On the other hand, I have been developing, using, and maintaining RCU in production for almost two decades. Because the oldest commercially available HTM implementation is still quite young by comparison, any attempt to similarly classify its use must necessarily rely on educated guesses, extrapolation, and speculation. But I am most certainly not going to let that stop me from making a first attempt! :-)

The remainder of this posting will look at a number of questions that need to be asked of current commercially available HTM implementations, but without focusing on any particular implementation. The answers will be primarily about HTM in the publicly documented here-and-now, though some additional speculation about possible future implementations will inevitably leak in. This additional speculation will draw on selected academic research projects.

Does HTM Belong In The Parallel Programmer's Toolbox?

The first question we need to ask is whether HTM has any place at all in the parallel programmer's toolbox. After all, as the new entrant, it must prove its worth compared to any number of concurrency-control mechanisms that have been in production use for decades. In addition, there has been no shortage of technologies that have roused great excitement but eventually failed of their promise, a historical tendency that is greatly illuminated by Ioannidis's Sixth Corrollary.

Ioannidis notwithstanding, it seems quite likely that the answer to this first question is in the affirmative. To quote Why The Grass May Not Be Greener On The Other Side: A Comparison of Locking vs. Transactional Memory, “An important TM near-term opportunity is thus update-heavy workloads using large non-partitionable data structures such as high-diameter unstructured graphs.” (Disclaimer: I co-authored this paper, which is a revision of the 2007 PLOS paper by the same name with revised presentation here.) Although there are other mechanisms that can be used to handle large update-heavy non-partitionable data structures, these other methods suffer from cache-locality problems. There is thus hope that HTM can provide performance advantages in this area. In addition, use of HTM for transactional lock elision promises to greatly reduce the number of cache misses associated with lock acquisition and release, which is likely to provide large performance advantages to HTM for short lock-based critical sections—at least in cases where none of the oft-written variables protected by the elided lock share a cache line with that lock.

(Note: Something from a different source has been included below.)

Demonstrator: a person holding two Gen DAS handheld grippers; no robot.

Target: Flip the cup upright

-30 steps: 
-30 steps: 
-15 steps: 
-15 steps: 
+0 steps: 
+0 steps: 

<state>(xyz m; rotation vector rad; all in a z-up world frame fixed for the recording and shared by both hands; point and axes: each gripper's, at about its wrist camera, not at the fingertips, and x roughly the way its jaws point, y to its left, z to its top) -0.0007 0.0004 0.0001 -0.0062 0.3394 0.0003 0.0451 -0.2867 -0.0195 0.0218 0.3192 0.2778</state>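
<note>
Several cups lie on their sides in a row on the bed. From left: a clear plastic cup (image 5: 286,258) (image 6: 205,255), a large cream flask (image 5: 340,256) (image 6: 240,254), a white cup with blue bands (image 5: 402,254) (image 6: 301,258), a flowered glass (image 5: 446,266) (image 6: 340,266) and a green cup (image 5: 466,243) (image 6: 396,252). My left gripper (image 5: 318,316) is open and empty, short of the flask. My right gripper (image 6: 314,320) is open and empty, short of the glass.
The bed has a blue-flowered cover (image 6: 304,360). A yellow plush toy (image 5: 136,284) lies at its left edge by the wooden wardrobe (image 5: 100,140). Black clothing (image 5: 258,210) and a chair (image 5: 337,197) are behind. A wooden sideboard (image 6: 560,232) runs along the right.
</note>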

Should HTM Be Used Universally?

Given that HTM very likely has a place in the parallel programmer's toolbox, the logical next question to ask is whether parallel programmers can simplify their lives by just using HTM for everything.

The answer to this question is an emphatic “no” for the following reasons:

  1. HTM is unable to handle non-idempotent operations, such as unbuffered I/O (especially things like remote procedure calls) and system calls including memory mapping and exec(). This limitation appears to be inherent to HTM.
  2. HTM limits maximum transaction size. So why do current commercially available HTM implementations limit transaction size and what can be done about it?
  3. HTM currently lacks forward-progress guarantees. So why do current commercially available HTM implementations lack forward-progress guarantees?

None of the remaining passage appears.